Throughout this summer’s unprecedented heart wave, many of the plants my wife and I have planted for pollinators are requiring regular watering. Such has not been the case with a native plant named mountain-mint (Pycnanthemumssp.). We have not watered our three patches of mountain mint a single time. In spite of this, the plants in all three spots have flourished and are attracting more pollenators than other plant growing in our yard.
This was dramatically illustrated week when we participated in the Great Southeast Pollinator Count. We selected the two plants (mountain-mint and butterfly bush to survey. During the 15-minute count at the mountain mint plants, 39 individual pollinators were recorded. This list included bumblebee – 1, carpenter bee – 2, small bees – 2, wasps – 8, flies – 7, butterflies – 18, and ant -1.
We saw two juniper hairstreaks and 16 red-banded hairstreaks. To put this in perspective, the day before I surveyed butterflies on the Annual Fall Piedmont National Wildlife Refuge/Rum Creek Wildlife Management Area Butterfly Count. In spite of the fact that the team I was assigned to spent 7.5 hours in the field and walked some 2.2 while visiting a number of sites scattered across much of the eastern side of Monroe County and a small piece of Jasper County, we spotted only three red-banded hairstreaks.
The value of mountain-mint to wild pollinators has been long recognized. For example, Penn State conducted a research project to determine the value of a number of pollinator plants o wild pollinators found mountain-mint to be the plant most attractive to these special insects. In addition, it tied with stiff goldenrod (Solidago rigida) for the top spot for its ability to attract the greatest diversity of pollinators.
This fragrant plant grows up to six feet tall. The plants blooms appear in clusters of small white to lavender tubular-shaped flowers arranged on a button-like base.
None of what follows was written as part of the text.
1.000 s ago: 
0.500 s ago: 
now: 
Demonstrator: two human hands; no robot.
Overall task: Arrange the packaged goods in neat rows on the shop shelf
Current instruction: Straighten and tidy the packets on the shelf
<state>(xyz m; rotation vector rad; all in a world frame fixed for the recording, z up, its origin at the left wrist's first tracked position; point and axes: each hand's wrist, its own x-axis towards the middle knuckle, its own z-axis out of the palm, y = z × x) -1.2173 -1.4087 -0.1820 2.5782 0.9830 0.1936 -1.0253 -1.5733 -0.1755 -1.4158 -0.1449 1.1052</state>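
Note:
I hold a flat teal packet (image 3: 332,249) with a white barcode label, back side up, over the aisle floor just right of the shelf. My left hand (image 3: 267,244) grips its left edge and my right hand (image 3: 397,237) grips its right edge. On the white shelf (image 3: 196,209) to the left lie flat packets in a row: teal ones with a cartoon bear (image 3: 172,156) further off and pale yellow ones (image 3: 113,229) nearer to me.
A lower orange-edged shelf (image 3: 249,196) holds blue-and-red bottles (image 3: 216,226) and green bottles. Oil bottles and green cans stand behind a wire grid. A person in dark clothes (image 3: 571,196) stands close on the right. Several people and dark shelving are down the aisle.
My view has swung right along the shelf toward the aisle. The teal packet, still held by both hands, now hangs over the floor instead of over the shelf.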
Each flower cluster is surrounded by a cluster of bracts (modified leaves) that appeared to be covered with flour or powdered sugar. In addition, it blooms for weeks during the summer.
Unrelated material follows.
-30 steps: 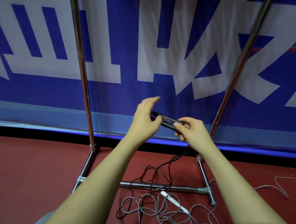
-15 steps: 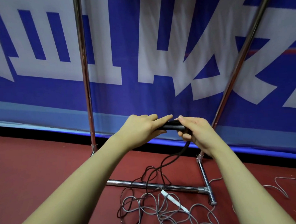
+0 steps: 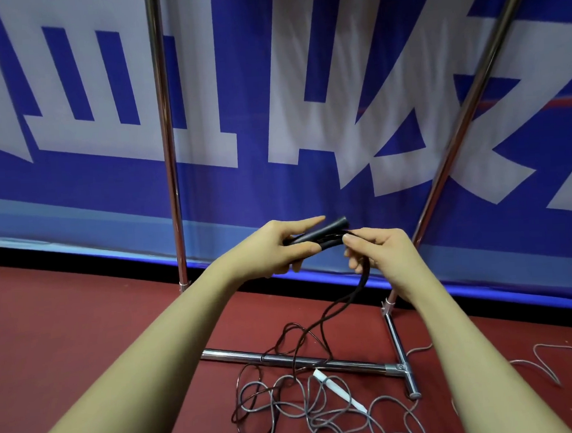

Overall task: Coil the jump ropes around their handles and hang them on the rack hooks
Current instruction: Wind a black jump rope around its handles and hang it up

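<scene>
The left hand [image 3: 280, 250] grips the pair of black cylindrical jump-rope handles [image 3: 322, 234] held side by side, now tilted with their far end raised to the right, where half a second ago they lay level under both hands. The right hand [image 3: 381, 257] has come off the handles and pinches the thin black cord [image 3: 337, 308] just beside them, apparently laying on another turn. Most of the cord trails to the red floor, over the chrome rack base bar [image 3: 320, 359], among grey rope loops [image 3: 323, 411], so coiling has barely begun.
</scene>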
Mountain-mint is easy to grow. Like most folks that have it growing in their yards, a friend gave me, a handful of plants several years ago. They did not produce any flowers the first year they were in the ground but have bloomed ever since.
Keep in mind that the plant spreads rapidly, so place put it in a spot where it has room to spread. If they do venture into areas where you don’t want them, they can be easily controlled.
Like so many plants, they seem to attract more pollinators when planted in large groupings. This is in partly because a large number of plants are more easily seen by pollinators. In addition, larger patches of plants such as mountain-mint produce scents that can be more easily detected by potential visitors. This appears to be particularly true in urban areas suffering from air pollution.
If you do not have a friend or two that is willing to give you a few mountain-mint plants, I am sure that a nursery that deals in native plants can provide you with all that you need.